Searching the web, I’ve found many language functions to convert lines, strings or chunk of bytes from one encoding to the other, but I have in my hand a plain-text file (a rather large one).
I’ve used the Unicode Mapping CodePage 936 available from the unicode page to do the trick. Not all characters are there, but it mostly works. Since I’m quite in a hurry, this one will do for now. I’ll later try to encode it with BestFit 936 to see what I get (note: The current code does not work out-of-the-box with the BestFit file format. Some tweaking is needed).
So, having in hands the codepage, I figured I could make a small python script to convert my file to another encoding (UTF-8, in this case) and I’m sharing it with everyone (GPL License).
If this code is useful for you, you could donate (any amount) to show your appreciation from the link below.
It was coded on a Mac, using Python 3.1, but it also works on Windows (I’ve tested it on a XP). Note that it’s quite crude and you need to alter some settings at the beggining of the file (Source file and Destination file at least).

3 Comments
I have some old flashcard files from when I used Kingkanji on my PDA. All those files are saved as EUC-JP text files, and I would like to try and write a script that can change them to use with Anki. I’ll give it a try and let you know how it goes.
Hi, I needed to convert some EUC-JP encoded text to UTF-8 and google led me here. I had some trouble with the code page 936 though. For example the kanji for “new” (ie. “shin”, or “atarashii”), should be EUC-JP code BFB7, which is E696B0 in UTF-8. The second column in the cp936 seems to be UTF-16. “Shin” is 65B0 in UTF-16, which translates to the first column as D0C2. I think that is the GB2312 Chinese code set.
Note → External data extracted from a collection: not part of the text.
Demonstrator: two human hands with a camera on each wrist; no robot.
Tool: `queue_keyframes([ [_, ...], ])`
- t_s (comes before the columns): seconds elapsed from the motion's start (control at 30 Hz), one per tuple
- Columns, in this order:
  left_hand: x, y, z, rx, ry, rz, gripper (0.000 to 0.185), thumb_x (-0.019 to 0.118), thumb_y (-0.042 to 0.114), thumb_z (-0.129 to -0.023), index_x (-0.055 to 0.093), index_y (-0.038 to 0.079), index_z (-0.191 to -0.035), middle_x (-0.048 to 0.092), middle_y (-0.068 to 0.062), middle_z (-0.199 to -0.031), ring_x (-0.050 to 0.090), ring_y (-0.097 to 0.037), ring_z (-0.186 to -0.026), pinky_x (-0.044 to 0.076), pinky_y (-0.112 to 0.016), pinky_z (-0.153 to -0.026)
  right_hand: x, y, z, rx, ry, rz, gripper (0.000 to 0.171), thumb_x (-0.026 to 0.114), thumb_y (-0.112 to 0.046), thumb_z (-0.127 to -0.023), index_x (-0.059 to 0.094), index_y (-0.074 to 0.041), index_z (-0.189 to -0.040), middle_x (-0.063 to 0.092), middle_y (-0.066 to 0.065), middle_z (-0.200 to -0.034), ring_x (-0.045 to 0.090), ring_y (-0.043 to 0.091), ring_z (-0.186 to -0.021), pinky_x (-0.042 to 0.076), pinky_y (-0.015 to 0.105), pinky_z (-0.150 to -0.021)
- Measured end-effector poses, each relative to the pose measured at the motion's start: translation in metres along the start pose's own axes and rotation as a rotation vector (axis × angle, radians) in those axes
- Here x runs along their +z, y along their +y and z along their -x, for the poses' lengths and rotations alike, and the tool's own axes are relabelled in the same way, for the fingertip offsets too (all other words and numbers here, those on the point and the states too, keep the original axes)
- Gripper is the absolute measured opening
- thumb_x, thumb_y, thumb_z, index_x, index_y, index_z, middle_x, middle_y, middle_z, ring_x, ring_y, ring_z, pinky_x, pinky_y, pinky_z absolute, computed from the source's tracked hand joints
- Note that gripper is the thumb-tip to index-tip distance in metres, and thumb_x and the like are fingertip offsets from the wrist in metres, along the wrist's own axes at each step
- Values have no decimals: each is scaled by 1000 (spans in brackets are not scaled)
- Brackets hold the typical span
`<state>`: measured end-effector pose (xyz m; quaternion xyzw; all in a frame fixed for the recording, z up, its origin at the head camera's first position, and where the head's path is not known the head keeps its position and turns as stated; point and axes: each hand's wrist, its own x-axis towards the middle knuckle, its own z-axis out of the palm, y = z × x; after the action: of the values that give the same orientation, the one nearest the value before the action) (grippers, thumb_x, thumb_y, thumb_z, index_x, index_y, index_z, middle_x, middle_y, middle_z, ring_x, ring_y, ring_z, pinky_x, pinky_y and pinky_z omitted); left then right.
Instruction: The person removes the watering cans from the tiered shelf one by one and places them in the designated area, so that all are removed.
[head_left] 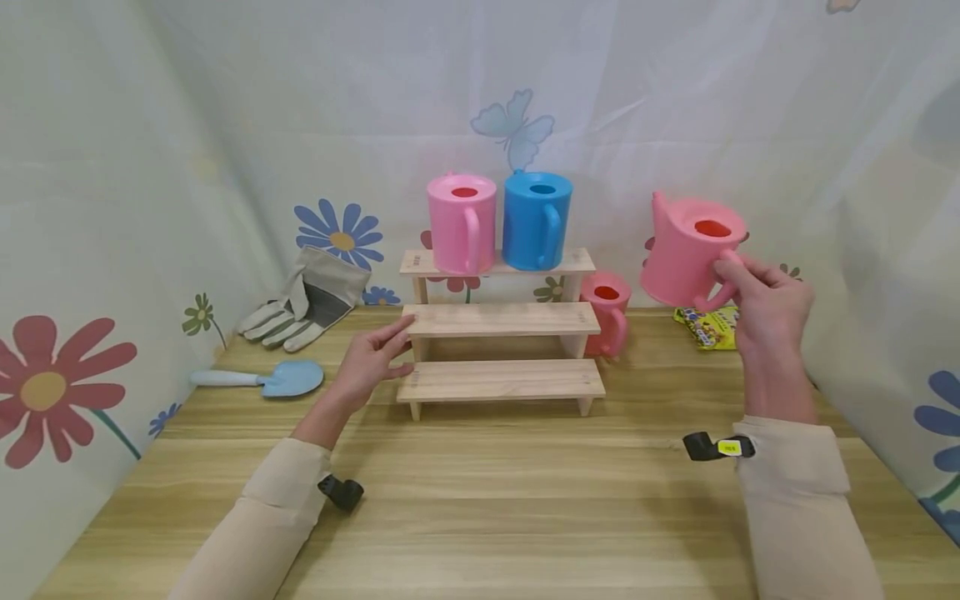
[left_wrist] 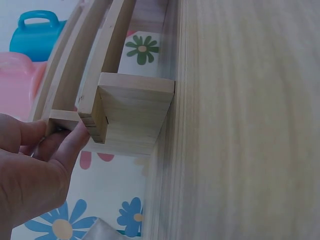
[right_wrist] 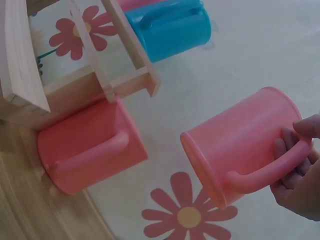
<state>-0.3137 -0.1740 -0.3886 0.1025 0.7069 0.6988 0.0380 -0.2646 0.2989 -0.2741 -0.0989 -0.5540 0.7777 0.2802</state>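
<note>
My right hand (head_left: 776,304) grips a coral-pink watering can (head_left: 686,254) by its handle and holds it in the air, slightly tilted, right of the tiered wooden shelf (head_left: 501,321). In the left wrist view, the thumb and fingers of my left hand (left_wrist: 37,170) pinch the end of the shelf's middle step. On the top step stand a light pink watering can (head_left: 462,229) and a blue watering can (head_left: 537,225), side by side. Another coral-pink watering can (head_left: 606,317) stands on the table behind the shelf's right end, partly hidden by it.
A grey-and-white glove (head_left: 307,300) leans at the back left. A light blue trowel (head_left: 288,379) lies in front of it. Behind my right hand is a yellow printed packet (head_left: 708,327) on the wooden table (head_left: 480,508). A flowered curtain (head_left: 300,108) surrounds the table.
</note>
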Motion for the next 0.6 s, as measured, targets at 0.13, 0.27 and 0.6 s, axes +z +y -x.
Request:
queue_keyframes([
  [0.13, 0, 0, 0, -7, -1, -7, 39, 47, 19, -95, 47, 18, -134, 29, -1, -144, 40, -28, -122, 46, -47, -84, -11, 14, -13, 110, 20, 130, 51, 85, -28, -57, 71, -6, -101, 55, 3, -101, 40, 13, -95, 44, 25, -76],
  [0.27, 0, 0, 1, -9, -9, -10, 39, 47, 20, -95, 47, 19, -134, 28, 0, -144, 39, -28, -122, 46, -46, -84, -20, 32, -23, 173, -3, 158, 46, 85, -26, -59, 71, -4, -98, 60, 4, -90, 44, 16, -94, 45, 23, -76],
  [0.6, -1, 1, 1, -10, -5, -19, 39, 46, 20, -96, 46, 20, -134, 28, 1, -144, 38, -28, -123, 48, -44, -83, -27, 72, -39, 269, -53, 236, 16, 80, -20, -69, 74, -8, -78, 65, 2, -68, 59, 17, -67, 52, 22, -63],
])
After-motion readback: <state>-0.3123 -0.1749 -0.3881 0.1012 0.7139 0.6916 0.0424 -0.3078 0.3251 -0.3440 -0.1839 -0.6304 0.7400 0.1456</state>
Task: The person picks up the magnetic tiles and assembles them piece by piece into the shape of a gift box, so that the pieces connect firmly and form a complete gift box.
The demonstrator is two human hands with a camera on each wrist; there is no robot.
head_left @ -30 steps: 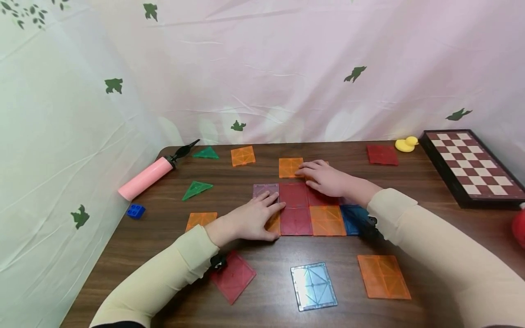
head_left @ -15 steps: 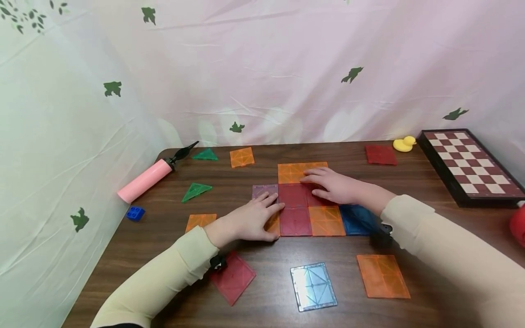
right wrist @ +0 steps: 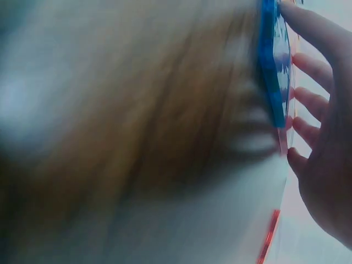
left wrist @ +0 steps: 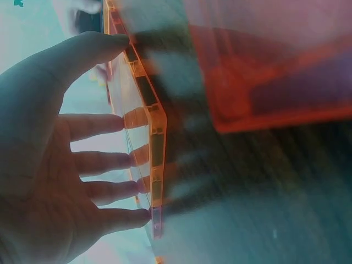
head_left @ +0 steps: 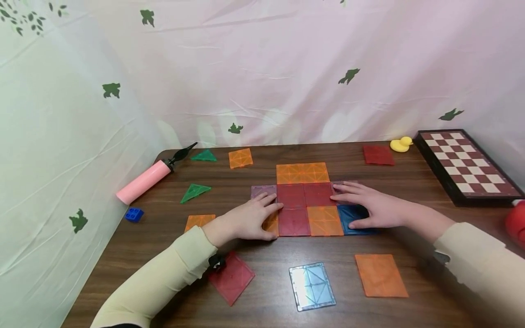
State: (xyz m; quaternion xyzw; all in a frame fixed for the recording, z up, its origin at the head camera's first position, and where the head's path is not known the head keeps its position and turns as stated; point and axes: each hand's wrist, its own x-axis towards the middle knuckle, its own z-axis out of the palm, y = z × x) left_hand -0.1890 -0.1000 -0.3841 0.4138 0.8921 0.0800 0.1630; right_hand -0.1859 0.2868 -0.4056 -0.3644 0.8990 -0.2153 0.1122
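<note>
Flat translucent square tiles lie edge to edge in a block: orange tiles (head_left: 302, 173) at the top, red tiles (head_left: 291, 195) in the middle, a magenta tile (head_left: 293, 222) and an orange tile (head_left: 325, 221) in front. My left hand (head_left: 248, 219) rests spread on the block's left side, fingertips on the purple tile (head_left: 264, 191) and an orange tile (left wrist: 158, 126) partly hidden beneath it. My right hand (head_left: 377, 208) lies spread over the right side. Its thumb touches the blue tile (head_left: 347, 214); its fingers partly cover another purple tile.
Loose tiles surround the block: a pale blue tile (head_left: 312, 287), an orange tile (head_left: 381, 275), a red tile (head_left: 378, 155) and green triangles (head_left: 195, 192). A pink pump (head_left: 144, 182) and blue brick (head_left: 134, 214) stand left; a yellow duck (head_left: 401, 144) and chessboard (head_left: 469, 161) right.
My right hand has moved from the top orange tiles to the right side of the block. The right-hand top orange tile now sits flush beside its neighbour. My left hand stays put.
</note>
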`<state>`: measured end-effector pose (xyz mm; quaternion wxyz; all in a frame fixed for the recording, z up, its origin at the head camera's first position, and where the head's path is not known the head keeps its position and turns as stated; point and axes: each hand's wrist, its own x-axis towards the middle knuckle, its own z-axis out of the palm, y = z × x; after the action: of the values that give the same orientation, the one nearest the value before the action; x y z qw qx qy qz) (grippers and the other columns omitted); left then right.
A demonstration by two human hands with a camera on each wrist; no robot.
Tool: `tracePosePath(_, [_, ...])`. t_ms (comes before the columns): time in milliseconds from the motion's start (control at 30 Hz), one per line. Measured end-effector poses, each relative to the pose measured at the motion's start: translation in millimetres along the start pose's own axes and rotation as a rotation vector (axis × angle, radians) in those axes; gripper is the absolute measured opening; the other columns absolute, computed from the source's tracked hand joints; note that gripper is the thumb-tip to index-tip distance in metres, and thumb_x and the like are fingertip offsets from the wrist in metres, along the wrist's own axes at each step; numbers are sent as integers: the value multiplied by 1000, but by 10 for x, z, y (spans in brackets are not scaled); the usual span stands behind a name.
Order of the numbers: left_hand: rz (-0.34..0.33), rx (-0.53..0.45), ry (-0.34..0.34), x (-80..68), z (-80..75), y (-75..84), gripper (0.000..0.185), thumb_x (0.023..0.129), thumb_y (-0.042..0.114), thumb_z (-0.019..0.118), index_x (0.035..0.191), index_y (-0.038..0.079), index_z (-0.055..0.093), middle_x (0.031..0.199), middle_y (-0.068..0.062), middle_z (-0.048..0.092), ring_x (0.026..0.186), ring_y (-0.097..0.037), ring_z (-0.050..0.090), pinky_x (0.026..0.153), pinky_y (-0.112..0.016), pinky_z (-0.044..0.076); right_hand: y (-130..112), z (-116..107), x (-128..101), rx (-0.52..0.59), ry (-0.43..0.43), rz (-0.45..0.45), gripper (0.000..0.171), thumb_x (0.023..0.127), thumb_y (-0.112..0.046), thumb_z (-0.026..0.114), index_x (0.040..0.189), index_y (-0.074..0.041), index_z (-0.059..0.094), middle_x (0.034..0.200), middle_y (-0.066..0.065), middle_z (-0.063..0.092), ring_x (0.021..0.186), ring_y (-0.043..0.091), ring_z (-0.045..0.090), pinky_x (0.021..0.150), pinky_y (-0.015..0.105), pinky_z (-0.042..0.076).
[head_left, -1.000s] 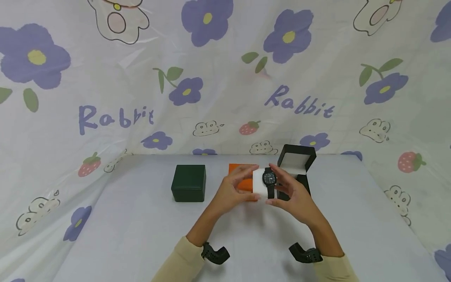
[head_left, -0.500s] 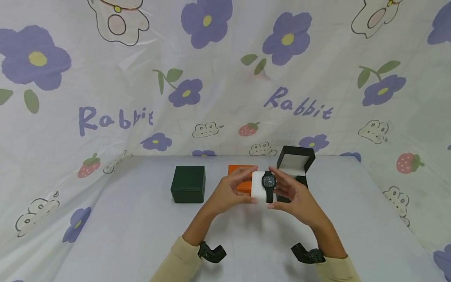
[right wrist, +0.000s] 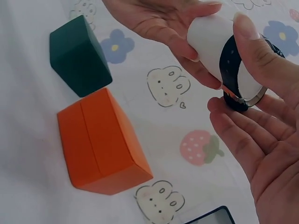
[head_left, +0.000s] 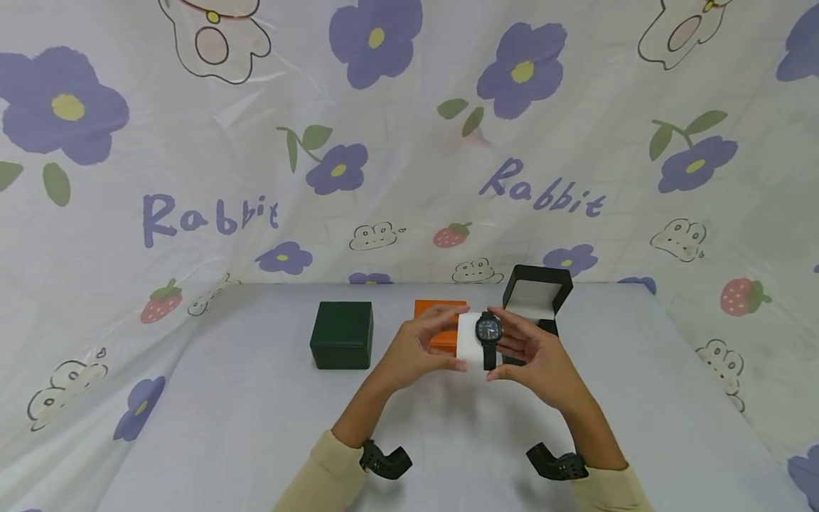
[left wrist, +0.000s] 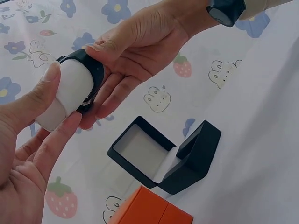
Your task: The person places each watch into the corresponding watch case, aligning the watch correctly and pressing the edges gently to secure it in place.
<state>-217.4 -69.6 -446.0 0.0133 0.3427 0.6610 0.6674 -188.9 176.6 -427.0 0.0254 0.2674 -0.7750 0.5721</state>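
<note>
A black wristwatch [head_left: 489, 327] with a square-rounded dial is strapped around a white watch cushion [head_left: 469, 341], held up over the table in front of the boxes. My left hand [head_left: 412, 352] grips the cushion's bare left end between thumb and fingers. On the other side my right hand [head_left: 540, 355] pinches the watch end, fingers above and thumb below. In the left wrist view the right thumb lies against the dark strap [left wrist: 92, 65]. A buckle shows under the cushion in the right wrist view, by the right fingers [right wrist: 238, 126].
Behind the right hand a black watch box [head_left: 540, 276] stands with its lid up, pale inside. An orange box [head_left: 441, 307], partly hidden by the left hand, sits beside it. Further left is a closed dark green box [head_left: 342, 334]. A printed sheet [head_left: 409, 142] hangs behind the table.
Both hands and the watch on its cushion have come slightly lower in the head view. The hold stays the same, and the boxes have not moved.
</note>
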Motion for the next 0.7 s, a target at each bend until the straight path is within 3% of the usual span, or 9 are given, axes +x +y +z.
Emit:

Also the Wikipedia page on Code page 936 says its for Chinese (?)
BUT, I’m a newb here so I’m just googling around trying to figure it out.
I did find a nice solution though. “iconv” in UNIX or this Windows version:
http://gnuwin32.sourceforge.net/packages/libiconv.htm
Thanks.
@Greg
Hi greg!
Are you using Python 3.1? If you are, there is a much (much!) easier way to convert EUC-JP to UTF-8 characters from a file.
Take the EDict file (http://www.csse.monash.edu.au/~jwb/edict.html) for example. It’s encoded in EUC-JP, and you can convert it with a few simple lines:
fp = open("edict", "rb")
for row in fp:
print(row.decode("EUC-JP"))
fp.close()
Remember to decompress the edict file first.
Hope it helps!